Es folgten Siege in Iowa, Toronto und Sonoma. Franchitti hielt sich 2009 im Bäumchen-wechsel-dich-Spiel der Gesamtwertungsspitze immer in Schlagdistanz zu seinen großen Konkurrenten Dixon und Briscoe auf. Am Ende hatte er im Showdown von Homestead sogar die Nase vorne. Eine echte Achterbahnfahrt, bei der letztlich die Nerven den Ausschlag gaben.

Dario Franchitti, Scott Dixon, Ryan Briscoe

Scott Dixon (l.) und Ryan Briscoe hatten am Ende hauchdünn das Nachsehen Zoom

"Vor Motegi lag ich 25 Punkte hinter Ryan Briscoe", erinnert sich Franchitti. "Scott und ich hatten zwar noch Chancen, aber Ryan musste einen Fehler machen." Dieser kam bekanntlich an der Mauer der Boxenausfahrt. "Wir haben in diesem Jahr alle Fehler gemacht", relativiert der Routinier. "Wir hatten alle schlechte Boxenstopps und Strategiepech." Sein Erfolgsgeheimnis: "Ich habe mich davon nicht durcheinanderbringen lassen. Ich habe versucht, das ganze Jahr meine Balance zu halten."
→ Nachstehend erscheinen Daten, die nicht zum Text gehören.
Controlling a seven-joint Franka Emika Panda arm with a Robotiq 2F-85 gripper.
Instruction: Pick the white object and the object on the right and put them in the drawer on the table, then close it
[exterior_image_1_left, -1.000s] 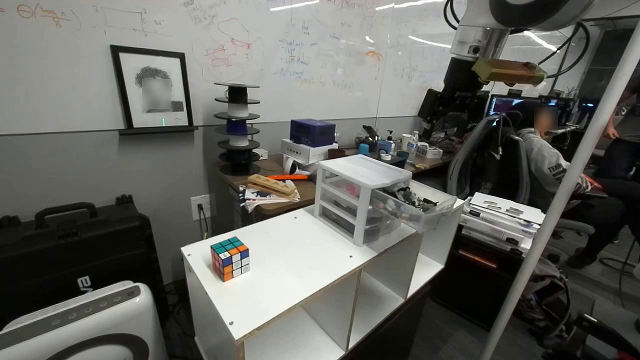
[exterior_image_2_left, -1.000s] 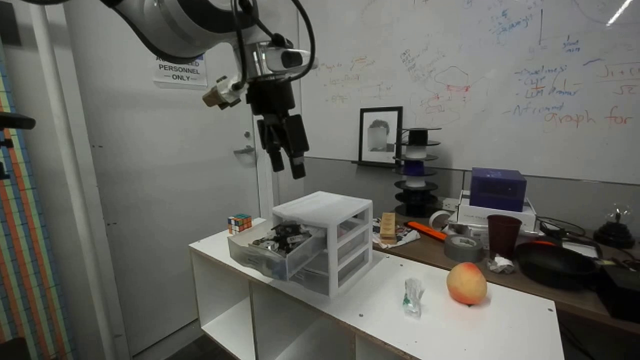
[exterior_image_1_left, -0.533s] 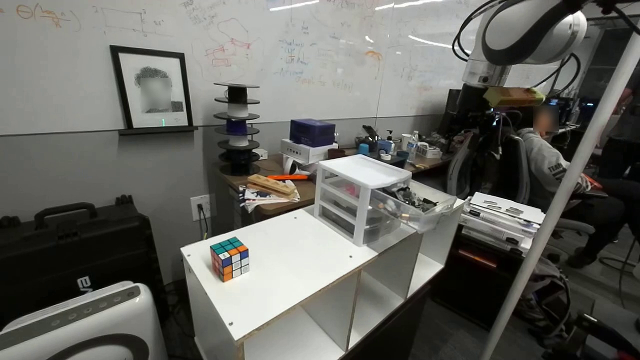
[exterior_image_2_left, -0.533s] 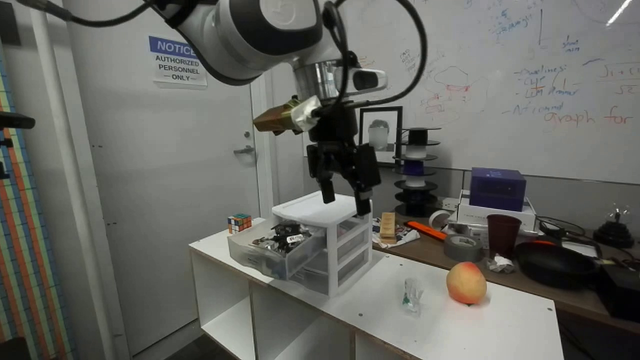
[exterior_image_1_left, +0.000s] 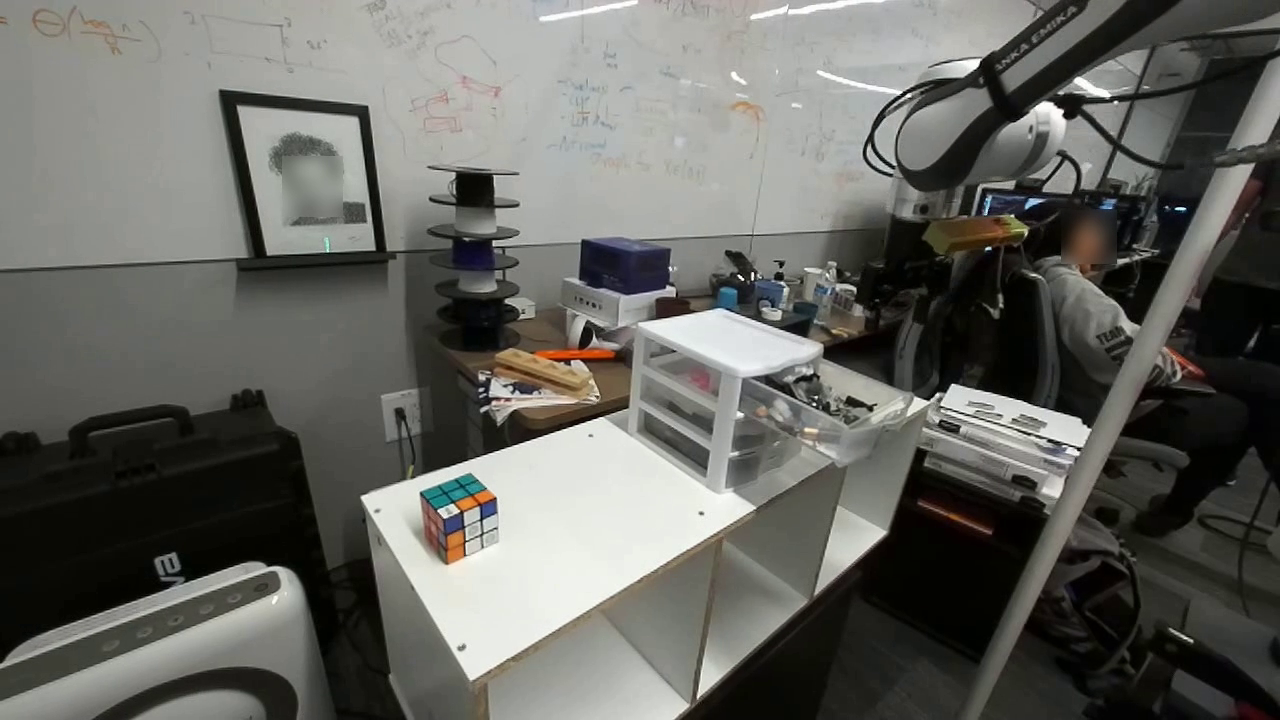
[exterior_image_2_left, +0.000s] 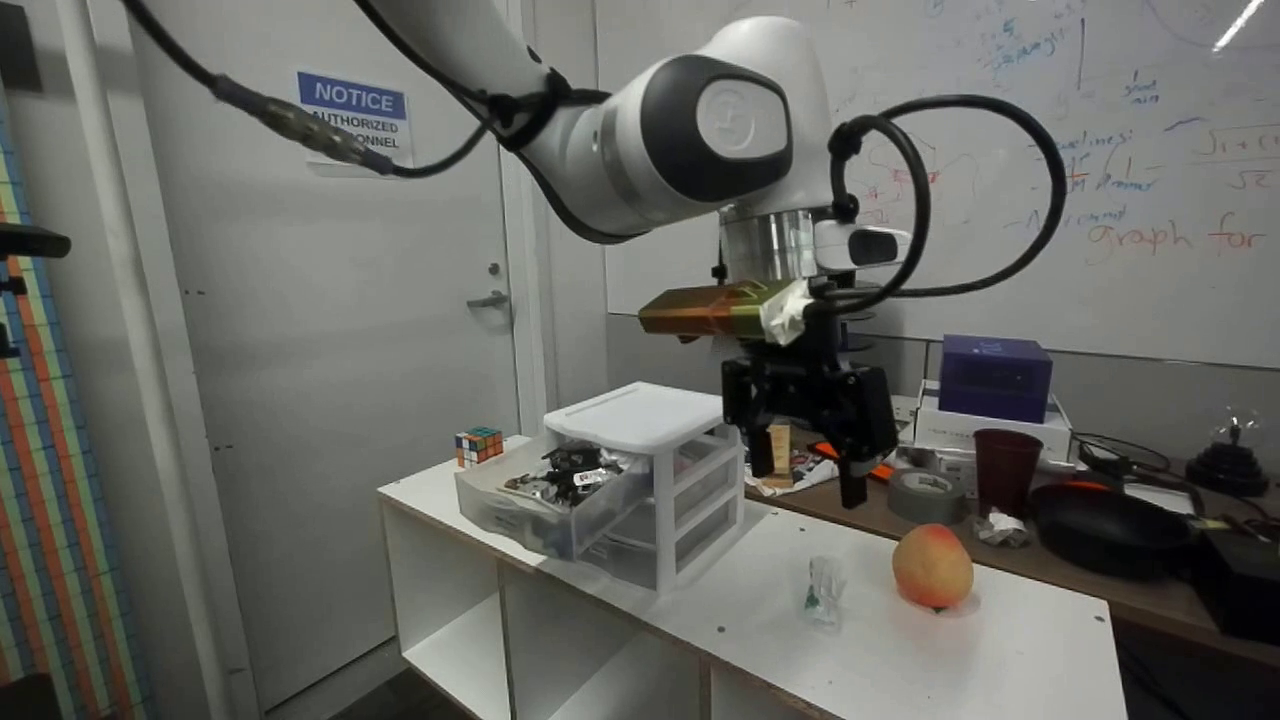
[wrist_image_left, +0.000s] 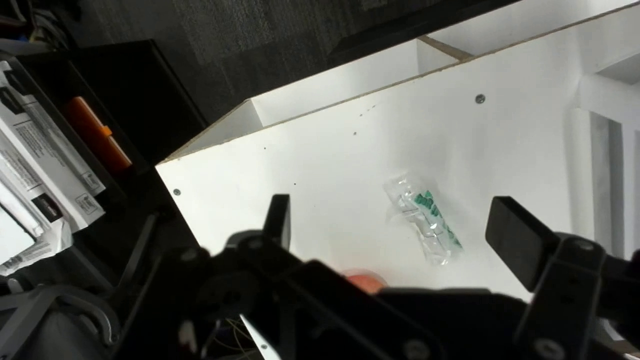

Im heimischen Schottland sehen einige Szenebeobachter den zweifachen IRL-Champion mittlerweile auf einem Level mit seinen Landsleuten Jim Clark und Jackie Stewart, was der so Gelobte jedoch relativiert: "Es stimmt, dass die Leute mich in diese Kategorie stecken wollen, aber ich sehe diese Kaliber noch auf einem ganz anderen Niveau."

Übrigens: Noch steht eine offizielle Bestätigung des Ganassi-Duos Franchitti und Dixon für die Saison 2010 aus. Dies sollte jedoch nur eine Formsache sein. So orakelt der Schotte: "Klar will ich meinen Titel wiederholen. Aber Teams wie Andretti und Penske werden sich über den Winter verbessert haben. Sie werden näher an uns dran sein und wir sind gut beraten, wenn wir weiterhin so hart arbeiten."